→ Aim of the task
Would you return, word for word, the lines of the data below from the line with "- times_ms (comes" through the line with "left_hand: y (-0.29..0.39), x", and no others?

→ Stored items from a collection
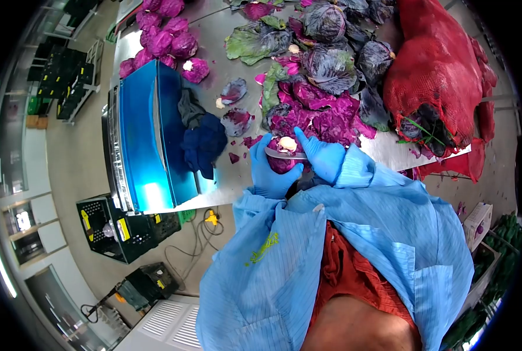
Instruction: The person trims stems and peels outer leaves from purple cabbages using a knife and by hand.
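My left hand (268, 173), in a blue glove, is wrapped round a red cabbage (282, 164) near the table's front edge. The cabbage's pale cut stem (287, 144) faces up. In my right hand (324, 157), also gloved, is a knife (281, 154), its curved blade lying across the cabbage just below the stem. The handle is hidden in my fingers. Just beyond my hands lies a heap of torn purple leaves (331, 120). Two loose outer leaves (236, 121) rest to the left.
Peeled cabbages (170, 41) are piled at the back left, behind a shiny blue box (138, 134) with dark cloth (205, 140) beside it. Untrimmed cabbages (331, 67) lie at the back. A red mesh sack (433, 76) stands right. Black crates (117, 228) sit on the floor.
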Tool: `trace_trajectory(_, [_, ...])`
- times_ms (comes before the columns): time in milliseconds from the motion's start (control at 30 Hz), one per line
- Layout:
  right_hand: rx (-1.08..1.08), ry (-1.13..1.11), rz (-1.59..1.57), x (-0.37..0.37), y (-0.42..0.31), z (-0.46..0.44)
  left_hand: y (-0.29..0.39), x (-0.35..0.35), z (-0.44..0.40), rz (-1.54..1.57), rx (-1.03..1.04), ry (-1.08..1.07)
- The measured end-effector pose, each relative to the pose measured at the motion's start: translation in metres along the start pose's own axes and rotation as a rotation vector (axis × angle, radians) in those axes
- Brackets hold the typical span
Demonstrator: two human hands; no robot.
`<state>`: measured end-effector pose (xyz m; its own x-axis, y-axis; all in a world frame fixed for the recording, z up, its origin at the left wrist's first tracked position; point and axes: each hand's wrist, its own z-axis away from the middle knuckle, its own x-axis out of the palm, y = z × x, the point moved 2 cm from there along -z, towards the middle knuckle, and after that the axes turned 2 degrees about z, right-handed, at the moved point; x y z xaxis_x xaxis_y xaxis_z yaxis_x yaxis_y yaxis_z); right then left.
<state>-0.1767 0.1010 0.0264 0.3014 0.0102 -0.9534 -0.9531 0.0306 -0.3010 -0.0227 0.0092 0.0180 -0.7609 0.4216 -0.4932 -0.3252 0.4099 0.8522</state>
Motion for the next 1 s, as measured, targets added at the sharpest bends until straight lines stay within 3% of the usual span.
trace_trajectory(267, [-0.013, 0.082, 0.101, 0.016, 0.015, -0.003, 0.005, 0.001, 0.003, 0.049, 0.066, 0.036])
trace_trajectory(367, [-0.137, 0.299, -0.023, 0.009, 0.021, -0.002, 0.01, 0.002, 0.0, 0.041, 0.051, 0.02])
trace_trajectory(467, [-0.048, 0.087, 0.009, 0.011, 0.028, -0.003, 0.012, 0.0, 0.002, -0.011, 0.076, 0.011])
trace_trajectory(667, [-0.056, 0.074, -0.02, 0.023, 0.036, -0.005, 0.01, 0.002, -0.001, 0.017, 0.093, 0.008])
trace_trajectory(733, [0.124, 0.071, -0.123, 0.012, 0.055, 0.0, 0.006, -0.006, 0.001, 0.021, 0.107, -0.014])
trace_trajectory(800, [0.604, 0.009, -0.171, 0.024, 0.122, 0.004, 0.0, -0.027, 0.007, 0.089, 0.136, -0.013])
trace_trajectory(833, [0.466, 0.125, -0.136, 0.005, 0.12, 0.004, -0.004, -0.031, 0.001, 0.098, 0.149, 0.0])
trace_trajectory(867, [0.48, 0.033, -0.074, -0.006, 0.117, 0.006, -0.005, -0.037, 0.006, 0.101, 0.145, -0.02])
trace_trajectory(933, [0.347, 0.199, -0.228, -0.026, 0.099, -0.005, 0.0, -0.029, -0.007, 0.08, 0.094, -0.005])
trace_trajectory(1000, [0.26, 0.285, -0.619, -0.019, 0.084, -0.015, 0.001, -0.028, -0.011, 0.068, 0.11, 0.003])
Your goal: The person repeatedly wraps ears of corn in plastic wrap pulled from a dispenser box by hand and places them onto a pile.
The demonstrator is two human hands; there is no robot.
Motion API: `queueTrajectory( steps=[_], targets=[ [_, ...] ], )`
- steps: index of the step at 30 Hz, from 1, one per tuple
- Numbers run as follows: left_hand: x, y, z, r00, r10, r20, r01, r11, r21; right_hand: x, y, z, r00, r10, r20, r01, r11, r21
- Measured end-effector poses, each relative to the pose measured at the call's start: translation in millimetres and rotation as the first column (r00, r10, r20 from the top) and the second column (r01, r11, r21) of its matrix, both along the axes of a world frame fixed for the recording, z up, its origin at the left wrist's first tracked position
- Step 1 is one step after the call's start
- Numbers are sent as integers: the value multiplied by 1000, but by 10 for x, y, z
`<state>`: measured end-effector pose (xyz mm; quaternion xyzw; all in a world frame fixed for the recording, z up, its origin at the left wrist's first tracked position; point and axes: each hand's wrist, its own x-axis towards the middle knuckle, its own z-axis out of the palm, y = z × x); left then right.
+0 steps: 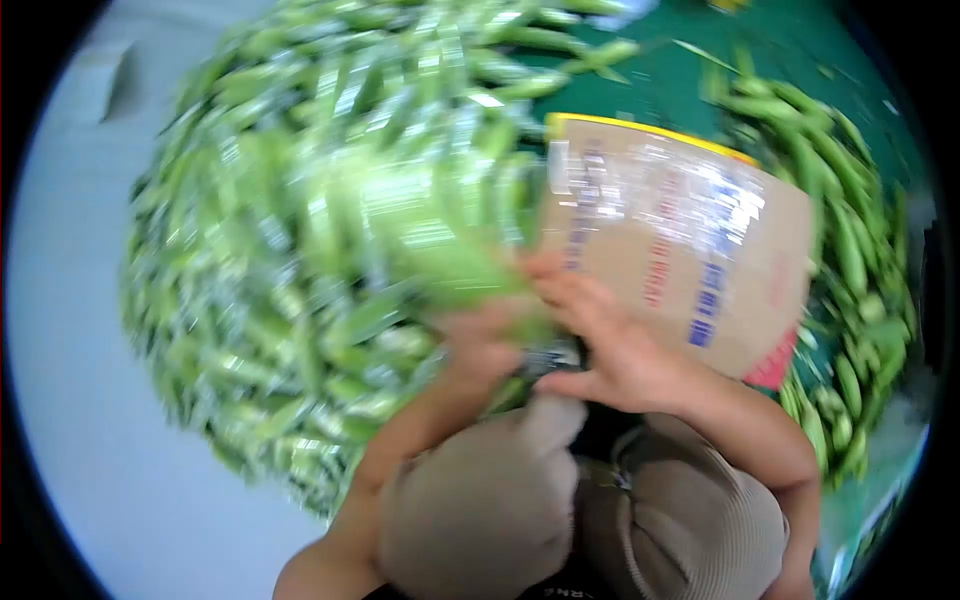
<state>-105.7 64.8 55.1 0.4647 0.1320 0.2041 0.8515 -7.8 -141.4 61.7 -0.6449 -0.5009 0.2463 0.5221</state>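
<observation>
A bundle of green bean pods in shiny clear wrap (420, 220), smeared by motion, is in front of me over the large pile. My left hand (485, 335) is closed round its near end; the fingers are blurred and partly hidden. Beside it, my right hand (610, 335) has its fingers stretched forward and its thumb apart. Those fingertips are close to the bundle's near end and the left edge of a cardboard plastic wrap box (680, 240). Whether they touch either one, I cannot tell. The box has blue and red print and a yellow far edge.
A big heap of shiny wrapped pods (240, 310) spreads across the left and middle. Loose green pods (845, 230) lie on the right over a green surface (650, 85). Pale floor (80, 350) shows at far left. My bent knees (480, 510) are close below my hands.
</observation>
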Motion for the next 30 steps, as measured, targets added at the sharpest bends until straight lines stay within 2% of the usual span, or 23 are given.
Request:
queueTrajectory(
  steps=[1, 2, 4, 6, 7, 8, 9, 10, 11, 12, 13, 14, 15, 17, 18, 20, 21, 22, 25, 27, 28, 29, 30],
  targets=[
    [-150, 391, 59, 992, 106, 74, -101, 993, -64, 81, -185, 102, 997, -69, 25, 69, 998, -9],
    [-277, 832, 99, 971, 165, 171, -141, 980, -140, 185, -418, -71, 974, -201, 104, 198, 979, 37],
    [-380, 1508, 78, 929, 263, 258, -225, 960, -168, 397, -1020, -505, 802, -578, 153, 571, 816, 91],
    [-301, 1510, -194, 936, 303, 181, -298, 953, -55, 571, -1790, -943, 389, -921, -11, 916, 388, -100],
    [-172, 1260, -423, 967, 239, 91, -244, 969, 42, 671, -2209, -1099, 130, -983, 127, 991, 127, -32],
    [-68, 1101, -506, 981, 193, 16, -193, 968, 160, 826, -2550, -1210, -63, -962, -266, 998, -65, -1],
    [2, 946, -622, 986, 160, -54, -139, 950, 279, 908, -3013, -1368, -240, -970, 42, 971, -241, -1],
    [16, 793, -688, 981, 139, -135, -75, 914, 400, 920, -3471, -1492, -332, -882, 334, 943, -324, 80],
    [79, 564, -709, 976, 80, -204, 46, 834, 549, 872, -3923, -1620, -322, -793, 517, 944, -310, 112],
    [143, 334, -730, 964, 36, -264, 159, 717, 679, 766, -4313, -1731, -259, -549, 795, 950, -293, 107],
    [361, 64, -754, 948, -40, -315, 289, 518, 805, 664, -4770, -1928, -31, -532, 846, 848, -463, -260],
    [526, 39, -717, 941, -132, -310, 333, 227, 915, 476, -5361, -2340, 73, -480, 874, 778, -521, -351],
    [688, -108, -643, 943, -142, -300, 316, 111, 942, 372, -5743, -2618, 194, -435, 879, 696, -571, -436],
    [976, -404, -555, 947, -155, -282, 263, -131, 956, 472, -5509, -2040, 377, -582, 721, 421, -585, -693],
    [971, -426, -618, 932, -167, -323, 275, -257, 926, 540, -5219, -1775, 418, -552, 722, 457, -559, -692],
    [945, -448, -790, 903, -162, -399, 274, -497, 823, 707, -5237, -1949, 376, -465, 801, 598, -539, -593],
    [950, -456, -801, 897, -164, -410, 294, -469, 833, 756, -5225, -2024, 350, -425, 834, 657, -524, -543],
    [937, -455, -780, 889, -167, -426, 319, -442, 838, 792, -5200, -2104, 384, -459, 801, 565, -569, -597],
    [951, -447, -767, 888, -181, -423, 326, -402, 856, 739, -5122, -2152, 595, -182, 783, 567, -595, -569],
    [937, -459, -745, 888, -171, -427, 332, -405, 852, 549, -5123, -2161, 568, -78, 819, 662, -548, -511],
    [934, -456, -766, 893, -178, -413, 316, -404, 859, 417, -5194, -2111, 544, -77, 835, 716, -475, -511],
    [939, -444, -818, 900, -178, -398, 300, -410, 861, 225, -5440, -2196, 383, 11, 924, 871, -339, -356],
    [917, -409, -821, 903, -168, -395, 294, -428, 855, 201, -5472, -1993, 330, -63, 942, 872, -362, -330]
  ],
)
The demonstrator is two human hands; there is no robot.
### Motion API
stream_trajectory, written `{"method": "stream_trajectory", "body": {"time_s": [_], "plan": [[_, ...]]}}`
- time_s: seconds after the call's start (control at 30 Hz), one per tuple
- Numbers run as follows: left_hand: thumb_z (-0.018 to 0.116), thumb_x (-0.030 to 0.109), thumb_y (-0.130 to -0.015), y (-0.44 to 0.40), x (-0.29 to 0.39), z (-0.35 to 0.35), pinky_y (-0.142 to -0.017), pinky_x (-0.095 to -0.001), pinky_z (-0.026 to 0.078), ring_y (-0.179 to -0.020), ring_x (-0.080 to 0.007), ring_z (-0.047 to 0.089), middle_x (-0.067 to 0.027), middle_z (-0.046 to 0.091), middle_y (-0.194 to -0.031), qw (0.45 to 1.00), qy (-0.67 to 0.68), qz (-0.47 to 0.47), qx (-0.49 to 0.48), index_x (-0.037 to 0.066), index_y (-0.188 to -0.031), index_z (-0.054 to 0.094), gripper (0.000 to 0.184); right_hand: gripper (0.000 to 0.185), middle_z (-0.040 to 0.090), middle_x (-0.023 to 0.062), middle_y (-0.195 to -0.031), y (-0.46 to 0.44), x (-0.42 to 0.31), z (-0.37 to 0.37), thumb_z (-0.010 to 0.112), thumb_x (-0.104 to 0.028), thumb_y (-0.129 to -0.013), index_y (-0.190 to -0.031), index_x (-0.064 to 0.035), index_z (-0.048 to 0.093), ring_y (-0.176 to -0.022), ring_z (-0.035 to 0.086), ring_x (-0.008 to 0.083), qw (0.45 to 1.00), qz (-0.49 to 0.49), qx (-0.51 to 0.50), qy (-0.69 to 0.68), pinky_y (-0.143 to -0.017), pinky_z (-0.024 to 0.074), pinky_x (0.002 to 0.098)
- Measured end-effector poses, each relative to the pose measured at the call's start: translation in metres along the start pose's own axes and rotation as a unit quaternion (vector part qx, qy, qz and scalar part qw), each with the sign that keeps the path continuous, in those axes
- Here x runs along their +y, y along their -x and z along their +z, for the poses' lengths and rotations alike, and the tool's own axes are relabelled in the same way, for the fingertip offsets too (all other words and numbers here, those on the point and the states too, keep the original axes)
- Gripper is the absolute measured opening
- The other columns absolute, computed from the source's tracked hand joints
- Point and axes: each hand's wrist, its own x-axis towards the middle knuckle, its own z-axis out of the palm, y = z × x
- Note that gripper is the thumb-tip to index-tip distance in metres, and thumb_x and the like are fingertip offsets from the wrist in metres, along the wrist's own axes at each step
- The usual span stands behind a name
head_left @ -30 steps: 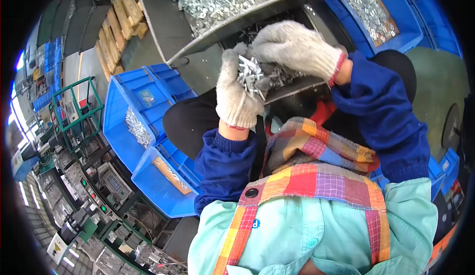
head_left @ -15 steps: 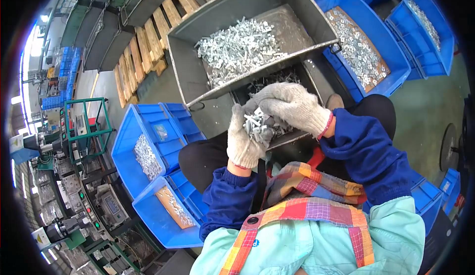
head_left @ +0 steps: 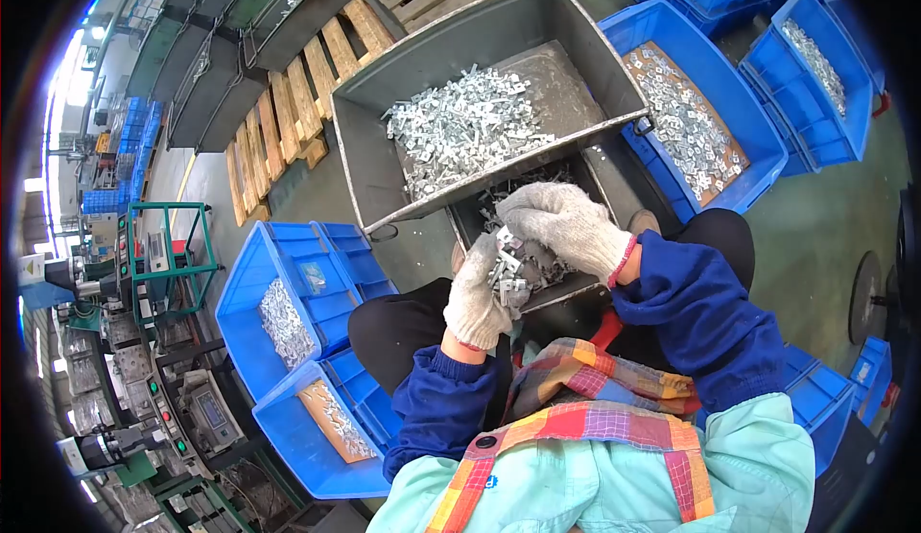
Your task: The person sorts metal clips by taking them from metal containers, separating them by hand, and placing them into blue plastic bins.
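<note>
My left hand [head_left: 477, 298], in a white knit glove, cups a heap of small silvery metal parts [head_left: 508, 279] in its palm. My right hand [head_left: 568, 228], gloved too, has its fingers curled down beside that heap; what its fingertips hold, if anything, is hidden. Both hands are above a dark metal bin [head_left: 566, 288] between my knees, with scraps of metal inside it. Just beyond stands a large grey metal tub [head_left: 566, 77], and a pile of similar small metal parts [head_left: 465, 125] lies in it.
At the right, a blue crate [head_left: 767, 164] holds flat metal pieces on cardboard. Another blue crate [head_left: 245, 269] with small parts stands at the left, above a further blue crate [head_left: 297, 447]. Wooden pallets [head_left: 264, 154] lie behind. Machines [head_left: 153, 389] line the far left.
The view has shifted slightly, so the tub and crates sit a little lower. My right hand's fingers have moved slightly over the heap in my left palm.
</note>
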Motion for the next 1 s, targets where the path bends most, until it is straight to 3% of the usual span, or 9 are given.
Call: {"method": "stream_trajectory", "body": {"time_s": [0.2, 0.3, 0.4, 0.57, 0.7, 0.8, 0.87, 1.0], "plan": [[0.06, 0.035, -0.103, 0.004, 0.005, 0.007, -0.053, -0.0274, 0.061, -0.076, -0.021, 0.073, -0.0118, 0.073, -0.1, 0.999, -0.027, -0.018, -0.01, 0.002, -0.118, 0.063, 0.037, 0.027, 0.067, 0.0044, -0.08, 0.007, -0.016, -0.005, 0.064, -0.019, -0.097, -0.118, -0.0015, 0.07, -0.056, 0.058, 0.0087, 0.997, 0.018, -0.053, 0.045, -0.051, 0.0476, 0.027], [0.059, 0.037, -0.103, 0.002, 0.003, -0.002, -0.052, -0.0276, 0.06, -0.075, -0.0204, 0.073, -0.0117, 0.072, -0.101, 0.998, -0.053, -0.021, -0.011, 0.002, -0.119, 0.063, 0.038, 0.027, 0.068, 0.0051, -0.079, 0.006, -0.018, -0.005, 0.064, -0.021, -0.097, -0.114, -0.0019, 0.072, -0.059, 0.06, 0.0095, 0.996, 0.012, -0.009, 0.085, -0.054, 0.0487, 0.0277], [0.058, 0.038, -0.104, 0.002, -0.002, 0.006, -0.052, -0.0281, 0.061, -0.073, -0.0199, 0.073, -0.0114, 0.072, -0.101, 0.998, -0.056, -0.011, 0.024, 0.003, -0.119, 0.063, 0.039, 0.031, 0.07, 0.008, -0.08, 0.006, -0.026, -0.005, 0.064, -0.029, -0.096, -0.108, -0.002, 0.074, -0.064, 0.064, 0.0142, 0.992, 0.065, -0.004, 0.105, -0.059, 0.0512, 0.0315], [0.056, 0.04, -0.104, 0.005, -0.003, 0.013, -0.053, -0.0286, 0.062, -0.071, -0.0199, 0.072, -0.0108, 0.072, -0.099, 0.997, -0.077, 0.001, 0.031, 0.001, -0.118, 0.063, 0.042, 0.037, 0.07, 0.012, -0.08, -0.002, -0.01, -0.007, 0.064, -0.037, -0.093, -0.099, -0.0011, 0.074, -0.068, 0.068, 0.0214, 0.981, 0.005, 0.018, 0.195, -0.064, 0.0531, 0.0378], [0.061, 0.037, -0.102, 0.003, -0.002, 0.002, -0.053, -0.0276, 0.061, -0.072, -0.0198, 0.073, -0.0118, 0.072, -0.1, 0.996, -0.085, -0.01, -0.004, -0.001, -0.12, 0.062, 0.042, 0.037, 0.07, 0.0117, -0.08, -0.003, -0.003, -0.004, 0.064, -0.037, -0.094, -0.098, -0.0018, 0.073, -0.064, 0.067, 0.0206, 0.979, 0.006, 0.055, 0.196, -0.06, 0.0528, 0.0368], [0.066, 0.032, -0.099, 0.001, -0.004, -0.005, -0.054, -0.0271, 0.06, -0.072, -0.0197, 0.073, -0.0132, 0.072, -0.101, 0.991, -0.134, -0.001, 0.002, -0.002, -0.121, 0.062, 0.04, 0.034, 0.068, 0.01, -0.076, 0.001, -0.012, 0.001, 0.064, -0.037, -0.096, -0.095, -0.0038, 0.072, -0.056, 0.063, 0.0195, 0.984, 0.135, 0.049, 0.105, -0.051, 0.05, 0.0348], [0.068, 0.027, -0.097, -0.001, -0.003, -0.009, -0.054, -0.0267, 0.06, -0.073, -0.0196, 0.073, -0.0141, 0.072, -0.102, 0.987, -0.159, 0.002, -0.007, -0.002, -0.121, 0.062, 0.038, 0.032, 0.065, 0.0087, -0.073, 0.001, -0.007, 0.002, 0.063, -0.036, -0.097, -0.093, -0.0053, 0.07, -0.051, 0.059, 0.0186, 0.987, 0.153, 0.047, 0.026, -0.046, 0.0472, 0.0333], [0.068, 0.021, -0.096, 0.002, 0.0, -0.006, -0.051, -0.0274, 0.057, -0.072, -0.0171, 0.071, -0.0068, 0.072, -0.095, 0.985, -0.17, 0.006, 0.006, 0.004, -0.119, 0.064, 0.029, 0.029, 0.061, 0.0074, -0.07, -0.003, 0.003, 0.005, 0.063, -0.034, -0.099, -0.088, -0.0065, 0.067, -0.046, 0.053, 0.016, 0.961, 0.228, 0.045, -0.151, -0.042, 0.0434, 0.0323]]}}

→ Answer box
- times_ms (comes before the columns): time in milliseconds from the motion's start (control at 30 Hz), one per line
- Layout:
  right_hand: rx (-1.08..1.08), ry (-1.13..1.11), rz (-1.59..1.57), x (-0.37..0.37), y (-0.42..0.31), z (-0.46..0.44)
  left_hand: y (-0.29..0.39), x (-0.35..0.35), z (-0.44..0.40), rz (-1.54..1.57), rx (-1.03..1.04), ry (-1.08..1.07)

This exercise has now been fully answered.